Upper Respiratory Tract Infections: When Can Antibiotics Help?

During a cold and flu season, it’s natural to think, I’m feeling awful — I must need antibiotics.

But from a medical standpoint, antibiotics aren’t widely recommended. They often don’t work at all for common infections, and can even cause harm in the long run.

What Causes Upper Respiratory Tract Infections?

Coughs and colds are commonly referred to as upper respiratory tract infections, and can be caused by two types of germs: bacteria and viruses.

 

Viral upper respiratory infections and bacterial rhinosinusitis infections often have similar symptoms, such as coughing, head and chest congestion, and mucus or phlegm that can be clear or yellow-green. Especially when phlegm goes from clear to green, you might think antibiotics are required to cure the infection.

But Antibiotics Fight Bacterial Infections

Antibiotics are medicines that stop an infection caused by bacteria, which are germs that cause illnesses such as strep throat, pneumonia and some sinus and ear infections.

However, antibiotics do not work against infections caused by viruses. And most coughs, colds and sore throats are caused by a virus.

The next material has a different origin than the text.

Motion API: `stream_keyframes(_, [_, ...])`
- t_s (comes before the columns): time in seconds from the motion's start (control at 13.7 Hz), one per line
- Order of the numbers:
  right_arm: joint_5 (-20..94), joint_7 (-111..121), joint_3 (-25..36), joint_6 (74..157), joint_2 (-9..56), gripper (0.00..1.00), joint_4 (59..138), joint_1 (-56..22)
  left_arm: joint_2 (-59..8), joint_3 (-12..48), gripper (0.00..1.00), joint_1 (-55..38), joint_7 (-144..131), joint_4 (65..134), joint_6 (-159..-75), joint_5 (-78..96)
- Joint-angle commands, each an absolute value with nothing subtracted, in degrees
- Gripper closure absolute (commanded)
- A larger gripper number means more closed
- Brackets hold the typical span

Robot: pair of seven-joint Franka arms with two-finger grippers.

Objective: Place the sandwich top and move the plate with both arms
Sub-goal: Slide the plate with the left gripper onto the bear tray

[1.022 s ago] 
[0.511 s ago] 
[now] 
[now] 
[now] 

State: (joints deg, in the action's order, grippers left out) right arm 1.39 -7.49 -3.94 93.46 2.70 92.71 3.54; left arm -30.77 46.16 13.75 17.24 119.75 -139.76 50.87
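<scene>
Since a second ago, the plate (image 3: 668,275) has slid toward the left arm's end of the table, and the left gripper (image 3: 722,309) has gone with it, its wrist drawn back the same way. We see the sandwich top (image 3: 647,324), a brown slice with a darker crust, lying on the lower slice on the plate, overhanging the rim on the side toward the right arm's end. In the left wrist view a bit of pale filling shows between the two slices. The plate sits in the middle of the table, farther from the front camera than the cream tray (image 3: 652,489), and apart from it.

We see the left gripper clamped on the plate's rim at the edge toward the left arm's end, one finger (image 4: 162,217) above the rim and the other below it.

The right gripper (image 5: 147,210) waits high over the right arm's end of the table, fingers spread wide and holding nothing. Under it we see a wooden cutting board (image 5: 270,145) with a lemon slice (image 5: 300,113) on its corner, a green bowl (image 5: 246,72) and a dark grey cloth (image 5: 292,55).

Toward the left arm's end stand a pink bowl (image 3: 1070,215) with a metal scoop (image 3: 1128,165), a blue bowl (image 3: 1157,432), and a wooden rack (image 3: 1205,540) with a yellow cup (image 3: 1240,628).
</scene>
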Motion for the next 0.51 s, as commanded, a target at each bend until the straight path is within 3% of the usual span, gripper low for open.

For example, treatment of a sinus infection with antibiotics during the first week of symptoms is not recommended, because the infection typically is not bacterial at that point.

 

A diagnosis of bacterial sinus infection may be made in children and adults with symptoms of a viral upper respiratory infection that have not improved after 10 days, or that worsen after five to seven days. Patients may have some or all of the following symptoms:

  • nasal drainage
  • nasal congestion
  • facial pressure or pain
  • postnasal drainage
  • fever
  • cough
  • feeling tired
  • tooth ache or pain
  • ear pressure or sensation of fullness

How Do Antibiotics Work?

Even in bacterial infections where antibiotics should be taken, it’s possible to use them incorectly.

Antibiotics kill off the weaker germs the first few times you take them. At first you start to feel better. However, the stronger germs are still alive. If you stop taking the antibiotics too soon (as soon as you start to feel better) the stronger germs can keep growing. If you do this, soon the antibiotics won’t work anymore, a phenomenon known as antibiotic resistance.

 

When this occurs, germs that can’t be killed by antibiotics can sometimes take over when all of the weaker germs are killed. It can happen when you take the same antibiotic too many times, or when germs are left over in your body after you have been taking these medications incompletely. When this happens you may need a stronger antibiotic. Some kinds of resistant bacteria are so strong that no antibiotic will work.

Neither you nor your doctor wants to get familiar with antibiotic resistance.

Preventing Antibiotic Resistance

Remember the 3 cardinal rules:

  1. You should use antibiotics only when your doctor prescribes them.
  2. They should not be shared with anyone else.
  3. Don’t stop taking the medication too soon, and take it exactly as your doctor tells you to.

Patients who have symptoms of “common cold” as discussed earlier should start with adequate fluid intake, rest, humidified air and over-the-counter analgesics such as Tylenol for fever and body aches.

 

Some medications such as decongestants, antihistamines or cough suppressants may not be appropriate for some patients, so consult your physician before taking them. If symptoms do not improve in 10 days or worsen after 5 to 7 days consult your physician. Even if antibiotics are prescribed and you do not respond after 72 hours, further reevaluation may be needed.

 

There is a time and place for antibiotics. Use them properly, and they will continue to work well when you really need them the most.